Typical use cases for this alloy
Die-casting dies, extrusion tooling, forging dies, hot shear blades, plus high-strength arbors, toolholders and wear parts that need hardness with a margin of ductility.
| Carbon | 0.32-0.45 | Molybdenum | 1.10-1.75 |
| Silicon | 0.80-1.20 | Vanadium | 0.80-1.20 |
| Chromium | 4.75-5.50 | Iron | balance |
| Density | 0.280 lb/in³ |
| Young's modulus E | ≈ 30 × 10³ ksi (published 27.5-31) |
| Poisson ν | 0.30 |
| Thermal expansion (70-400 °F) | 6.1 × 10⁻⁶ /°F |
| Thermal conductivity (RT) | ≈ 165-200 BTU·in/hr·ft²·°F (sources vary) |
| Hardness (this condition) | 52-55 HRc (curve at ~53) |
| Charpy V-notch (RT, premium grade) | ≈ 6-10 ft·lb |
| Fracture toughness KIC (literature) | ≈ 25-35 ksi√in |
| Modulus of resilience UR | ≈ 920 in·lbf/in³ |
⚠ This area is a smooth-bar result. At 52-55 HRc, H13's Charpy energy (~6-10 ft·lb) and KIC (~25-35 ksi√in) are the lowest on this page: it is notch-sensitive. A sharp corner, tool mark or crack releases the stored energy suddenly.
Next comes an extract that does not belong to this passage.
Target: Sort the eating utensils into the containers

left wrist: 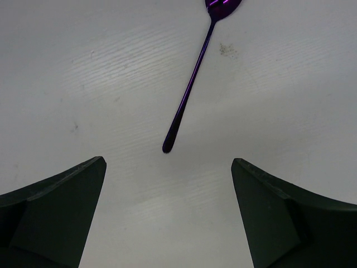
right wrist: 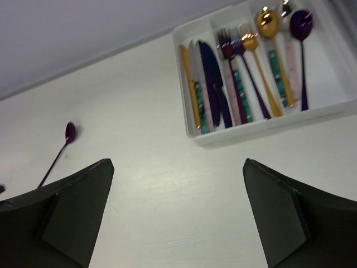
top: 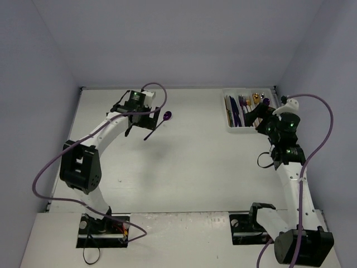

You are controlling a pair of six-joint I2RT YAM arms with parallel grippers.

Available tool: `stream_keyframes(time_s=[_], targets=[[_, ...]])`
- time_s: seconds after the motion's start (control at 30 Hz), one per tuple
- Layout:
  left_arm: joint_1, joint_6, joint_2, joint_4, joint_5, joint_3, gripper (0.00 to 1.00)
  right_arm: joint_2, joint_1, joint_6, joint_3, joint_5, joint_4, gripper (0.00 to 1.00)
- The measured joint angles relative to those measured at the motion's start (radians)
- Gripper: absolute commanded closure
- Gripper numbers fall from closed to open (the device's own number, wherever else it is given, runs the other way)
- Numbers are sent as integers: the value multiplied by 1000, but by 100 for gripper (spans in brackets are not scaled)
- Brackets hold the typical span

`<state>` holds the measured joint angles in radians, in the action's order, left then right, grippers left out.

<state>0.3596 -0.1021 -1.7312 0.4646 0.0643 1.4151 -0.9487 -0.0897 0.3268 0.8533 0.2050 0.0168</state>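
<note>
- left gripper [left wrist: 168, 163]: jaws spread, empty; purple spoon [left wrist: 192, 84] flat on table [left wrist: 83, 84] just ahead of gap, handle tip nearest, bowl ahead-right
- right gripper [right wrist: 178, 163]: jaws spread, empty; tray [right wrist: 262, 125] ahead-right; knives [right wrist: 207, 78], forks [right wrist: 239, 72], spoons [right wrist: 276, 61] in separate compartments

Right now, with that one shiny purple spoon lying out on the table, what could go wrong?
The slim purple metal spoon lies flat, so the open left gripper might skid off or push it. The right gripper hangs near the shallow white plastic tray, so the arms could bump at drop-off.
</note>
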Motion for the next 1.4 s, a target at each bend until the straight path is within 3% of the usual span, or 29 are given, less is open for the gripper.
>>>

Use generous radii, or step down in hardness, for tension service.
What the measured curves add: in the hardened (as-quenched, before tempering) state, H13's true-stress curve climbs to about 2,400 MPa (348 ksi) near 0.10 true strain, and its measured work-hardening rate starts near 45,000 MPa (about 6,500 ksi) before falling steeply, the same strong early hardening the engineering fit above uses (exponent n ≈ 13). Annealed H13 peaks near 710 MPa (103 ksi) but stretches to 0.20 true strain: the ductility is in the steel; hardening trades it for strength.
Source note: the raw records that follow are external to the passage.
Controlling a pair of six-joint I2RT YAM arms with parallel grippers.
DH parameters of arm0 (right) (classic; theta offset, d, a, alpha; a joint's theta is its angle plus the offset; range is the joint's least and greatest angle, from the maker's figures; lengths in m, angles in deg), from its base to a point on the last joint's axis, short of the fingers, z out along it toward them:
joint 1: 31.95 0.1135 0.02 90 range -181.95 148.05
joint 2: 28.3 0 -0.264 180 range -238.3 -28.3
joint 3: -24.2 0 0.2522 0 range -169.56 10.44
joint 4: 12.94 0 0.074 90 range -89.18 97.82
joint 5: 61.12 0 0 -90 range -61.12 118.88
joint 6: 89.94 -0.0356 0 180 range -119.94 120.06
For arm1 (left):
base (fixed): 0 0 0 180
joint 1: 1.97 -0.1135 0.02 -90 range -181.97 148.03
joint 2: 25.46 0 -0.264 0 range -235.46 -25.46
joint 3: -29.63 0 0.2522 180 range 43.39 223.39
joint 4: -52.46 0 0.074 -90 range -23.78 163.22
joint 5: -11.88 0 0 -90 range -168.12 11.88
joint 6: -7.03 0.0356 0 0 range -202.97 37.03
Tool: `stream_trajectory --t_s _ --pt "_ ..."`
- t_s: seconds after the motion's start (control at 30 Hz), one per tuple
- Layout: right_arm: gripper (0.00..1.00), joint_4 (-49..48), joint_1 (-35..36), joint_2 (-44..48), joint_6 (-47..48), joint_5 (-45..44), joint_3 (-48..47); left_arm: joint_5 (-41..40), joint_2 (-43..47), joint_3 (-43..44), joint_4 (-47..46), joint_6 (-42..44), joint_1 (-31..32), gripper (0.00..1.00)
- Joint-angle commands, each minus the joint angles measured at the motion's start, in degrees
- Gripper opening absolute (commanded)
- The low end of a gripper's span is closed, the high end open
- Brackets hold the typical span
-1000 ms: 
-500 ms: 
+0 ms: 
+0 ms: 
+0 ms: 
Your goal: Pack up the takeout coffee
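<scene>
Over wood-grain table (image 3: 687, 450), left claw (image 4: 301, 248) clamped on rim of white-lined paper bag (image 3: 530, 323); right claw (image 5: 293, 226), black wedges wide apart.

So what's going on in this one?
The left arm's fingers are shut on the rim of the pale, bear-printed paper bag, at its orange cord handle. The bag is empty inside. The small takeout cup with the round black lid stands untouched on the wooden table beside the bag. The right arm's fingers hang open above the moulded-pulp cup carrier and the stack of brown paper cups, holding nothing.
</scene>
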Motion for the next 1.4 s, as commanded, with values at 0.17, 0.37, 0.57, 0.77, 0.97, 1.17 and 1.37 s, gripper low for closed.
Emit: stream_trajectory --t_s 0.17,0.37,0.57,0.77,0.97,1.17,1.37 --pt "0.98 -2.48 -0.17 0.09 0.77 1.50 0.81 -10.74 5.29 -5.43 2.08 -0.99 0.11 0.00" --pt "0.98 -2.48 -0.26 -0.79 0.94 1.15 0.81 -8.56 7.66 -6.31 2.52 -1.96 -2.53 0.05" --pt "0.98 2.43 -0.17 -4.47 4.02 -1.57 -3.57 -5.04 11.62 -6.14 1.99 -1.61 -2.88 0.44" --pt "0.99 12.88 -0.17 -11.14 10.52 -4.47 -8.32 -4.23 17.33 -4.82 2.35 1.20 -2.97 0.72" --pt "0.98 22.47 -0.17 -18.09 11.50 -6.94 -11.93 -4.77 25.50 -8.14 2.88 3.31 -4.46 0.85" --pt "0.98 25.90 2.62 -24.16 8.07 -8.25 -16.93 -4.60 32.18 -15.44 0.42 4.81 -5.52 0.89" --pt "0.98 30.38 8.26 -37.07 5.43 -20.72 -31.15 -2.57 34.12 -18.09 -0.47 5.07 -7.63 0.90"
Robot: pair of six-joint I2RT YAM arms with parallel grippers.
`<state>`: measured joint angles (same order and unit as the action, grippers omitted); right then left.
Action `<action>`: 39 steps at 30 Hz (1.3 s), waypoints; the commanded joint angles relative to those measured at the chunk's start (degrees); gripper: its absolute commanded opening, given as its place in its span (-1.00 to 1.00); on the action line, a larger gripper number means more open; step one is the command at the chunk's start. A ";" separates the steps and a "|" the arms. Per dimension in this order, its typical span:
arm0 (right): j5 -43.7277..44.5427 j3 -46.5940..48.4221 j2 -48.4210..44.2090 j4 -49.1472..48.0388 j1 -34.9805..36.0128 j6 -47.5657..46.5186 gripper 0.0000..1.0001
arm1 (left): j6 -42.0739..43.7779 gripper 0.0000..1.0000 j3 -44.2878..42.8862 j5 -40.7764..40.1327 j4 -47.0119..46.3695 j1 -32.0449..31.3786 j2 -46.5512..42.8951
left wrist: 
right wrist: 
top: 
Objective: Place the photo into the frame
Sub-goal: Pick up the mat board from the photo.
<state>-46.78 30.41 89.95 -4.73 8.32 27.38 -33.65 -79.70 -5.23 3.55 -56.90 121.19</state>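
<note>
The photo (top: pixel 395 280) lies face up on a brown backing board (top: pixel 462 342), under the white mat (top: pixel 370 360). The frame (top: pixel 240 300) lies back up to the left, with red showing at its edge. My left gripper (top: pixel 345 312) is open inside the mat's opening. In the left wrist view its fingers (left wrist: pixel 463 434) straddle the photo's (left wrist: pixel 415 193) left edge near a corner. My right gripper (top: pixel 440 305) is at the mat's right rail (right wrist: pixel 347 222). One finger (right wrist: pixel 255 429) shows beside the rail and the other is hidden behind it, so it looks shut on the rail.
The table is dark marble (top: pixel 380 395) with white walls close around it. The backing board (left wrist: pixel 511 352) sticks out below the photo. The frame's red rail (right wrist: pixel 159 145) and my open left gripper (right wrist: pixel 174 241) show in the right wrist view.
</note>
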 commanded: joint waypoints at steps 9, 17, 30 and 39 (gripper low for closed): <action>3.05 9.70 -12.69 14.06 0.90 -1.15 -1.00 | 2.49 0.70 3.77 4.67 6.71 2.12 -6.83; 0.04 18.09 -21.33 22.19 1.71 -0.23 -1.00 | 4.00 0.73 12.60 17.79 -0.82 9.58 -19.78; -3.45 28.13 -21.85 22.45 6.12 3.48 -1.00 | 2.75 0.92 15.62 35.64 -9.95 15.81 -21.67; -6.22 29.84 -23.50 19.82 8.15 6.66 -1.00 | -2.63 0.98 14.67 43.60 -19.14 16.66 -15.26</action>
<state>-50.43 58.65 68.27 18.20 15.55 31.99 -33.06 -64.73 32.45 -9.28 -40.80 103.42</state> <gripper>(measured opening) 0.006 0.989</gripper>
5 · Maraging 300, aged (AMS 6514)
Maraging 300 (NiMark® 300 / VascoMax® 300) abandons carbon entirely. It is an 18% nickel iron alloy whose martensite is soft and ductile; the strength comes later, from intermetallic precipitates. The result is 290 ksi yield with the highest yield-to-tensile ratio on the page (0.99): it barely work-hardens, holding nearly full stress from first yield to fracture. That is the flat-topped curve below.
How it's made
Double vacuum melted, VIM (vacuum induction) then VAR (vacuum arc remelt), to control inclusions. Supplied solution-annealed at 1,500 °F / 30 min, air cooled: a nickel lath martensite at ~32 HRc that machines and forms easily. Finished parts are then aged at 900 °F for 3-6 hours, air cool: Ni₃(Mo,Ti) precipitates harden it to ~52 HRc with essentially zero distortion and no quench. Nearly carbon-free, it welds readily and needs no protective atmosphere during aging.
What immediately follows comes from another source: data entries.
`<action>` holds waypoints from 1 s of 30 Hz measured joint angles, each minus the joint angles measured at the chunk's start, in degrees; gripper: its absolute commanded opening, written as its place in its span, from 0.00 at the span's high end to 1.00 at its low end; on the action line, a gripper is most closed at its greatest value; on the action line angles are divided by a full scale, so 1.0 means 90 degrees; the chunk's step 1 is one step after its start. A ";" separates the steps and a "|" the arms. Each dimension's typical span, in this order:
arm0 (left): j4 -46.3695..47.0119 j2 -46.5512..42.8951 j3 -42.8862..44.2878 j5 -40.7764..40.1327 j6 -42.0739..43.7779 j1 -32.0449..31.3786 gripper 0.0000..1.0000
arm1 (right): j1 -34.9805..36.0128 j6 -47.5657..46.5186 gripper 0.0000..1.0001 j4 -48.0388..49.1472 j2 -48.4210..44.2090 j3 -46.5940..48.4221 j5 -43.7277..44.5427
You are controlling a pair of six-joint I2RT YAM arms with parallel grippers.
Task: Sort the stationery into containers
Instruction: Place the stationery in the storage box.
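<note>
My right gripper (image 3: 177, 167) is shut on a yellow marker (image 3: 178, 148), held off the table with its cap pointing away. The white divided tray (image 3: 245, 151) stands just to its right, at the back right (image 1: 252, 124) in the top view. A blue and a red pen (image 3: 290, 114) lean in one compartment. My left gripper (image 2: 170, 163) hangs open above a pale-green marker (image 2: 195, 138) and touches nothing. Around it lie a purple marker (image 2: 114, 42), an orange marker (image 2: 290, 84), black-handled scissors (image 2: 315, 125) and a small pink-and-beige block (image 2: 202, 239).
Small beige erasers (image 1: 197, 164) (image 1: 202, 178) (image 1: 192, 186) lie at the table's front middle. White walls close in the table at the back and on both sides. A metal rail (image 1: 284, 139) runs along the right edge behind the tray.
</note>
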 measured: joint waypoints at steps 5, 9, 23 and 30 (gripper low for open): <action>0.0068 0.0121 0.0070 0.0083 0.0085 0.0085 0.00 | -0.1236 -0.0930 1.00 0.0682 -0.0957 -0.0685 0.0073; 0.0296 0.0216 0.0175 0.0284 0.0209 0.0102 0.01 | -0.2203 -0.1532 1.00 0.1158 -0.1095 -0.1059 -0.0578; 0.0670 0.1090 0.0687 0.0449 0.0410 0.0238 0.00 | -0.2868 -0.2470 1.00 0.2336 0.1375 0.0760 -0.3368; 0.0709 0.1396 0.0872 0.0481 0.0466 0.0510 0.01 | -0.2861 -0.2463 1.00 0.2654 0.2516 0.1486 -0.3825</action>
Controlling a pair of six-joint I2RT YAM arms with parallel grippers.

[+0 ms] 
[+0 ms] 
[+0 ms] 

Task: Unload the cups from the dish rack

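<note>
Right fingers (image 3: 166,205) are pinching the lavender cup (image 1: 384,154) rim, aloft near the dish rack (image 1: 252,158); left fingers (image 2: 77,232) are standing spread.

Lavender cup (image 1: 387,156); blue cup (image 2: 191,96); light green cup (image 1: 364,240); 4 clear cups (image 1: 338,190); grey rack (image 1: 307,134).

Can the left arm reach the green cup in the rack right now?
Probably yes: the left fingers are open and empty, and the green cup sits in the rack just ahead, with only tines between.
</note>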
Typical use cases for this alloy
Landing gear and rocket cases, high-performance flywheels and drive components, die-casting inserts, fencing blades: parts that need ultra-high strength with minimal heat-treat distortion.
| Nickel | 18.5 | Titanium | 0.65 |
| Cobalt | 8.75 | Aluminum | 0.10 |
| Molybdenum | 4.90 | Carbon | ≤ 0.03 |
| Iron | balance |
| Density | 0.289 lb/in³ (sp. gr. 8.00) |
| Young's modulus E | 27.5 × 10³ ksi |
| Thermal expansion (75-900 °F) | 5.6 × 10⁻⁶ /°F |
| Hardness | 52 HRc aged (~32 HRc annealed) |
| Charpy V-notch (RT) | ≈ 20 ft·lb |
| Fracture toughness KIC | ≈ 70 ksi√in |
| Fatigue endurance limit | 125 ksi |
| Modulus of resilience UR | ≈ 1,529 in·lbf/in³ (highest here) |
6 · AerMet® 100, aged 900 °F (AMS 6532)
AerMet® 100 is a cobalt-nickel secondary-hardening martensitic steel: 280+ ksi tensile with fracture toughness over 100 ksi√in and 14% elongation, a combination no other production steel on this page approaches. Carpenter reports production heats averaging 246 ksi yield, 287 ksi tensile, 16% elongation and KIC near 120 ksi√in, so the typical curve below sits inside reported mill data.
How it's made
Double vacuum melted (VIM + VAR). The heat treatment has four required steps: solution treat 1,625 °F / 1 h; quench to 150 °F within 1-2 hours (air for sections under ~2 in, oil above; the cooling-rate window is specified, not optional); cold treat at −100 °F for 1 hour to finish the martensite transformation; then age at 900 °F for 5 hours to 53-54 HRc. Aging precipitates ultrafine M₂C carbides while thin films of stable austenite form between martensite laths: the carbides carry the strength, and the ductile austenite films blunt cracks and carry the toughness.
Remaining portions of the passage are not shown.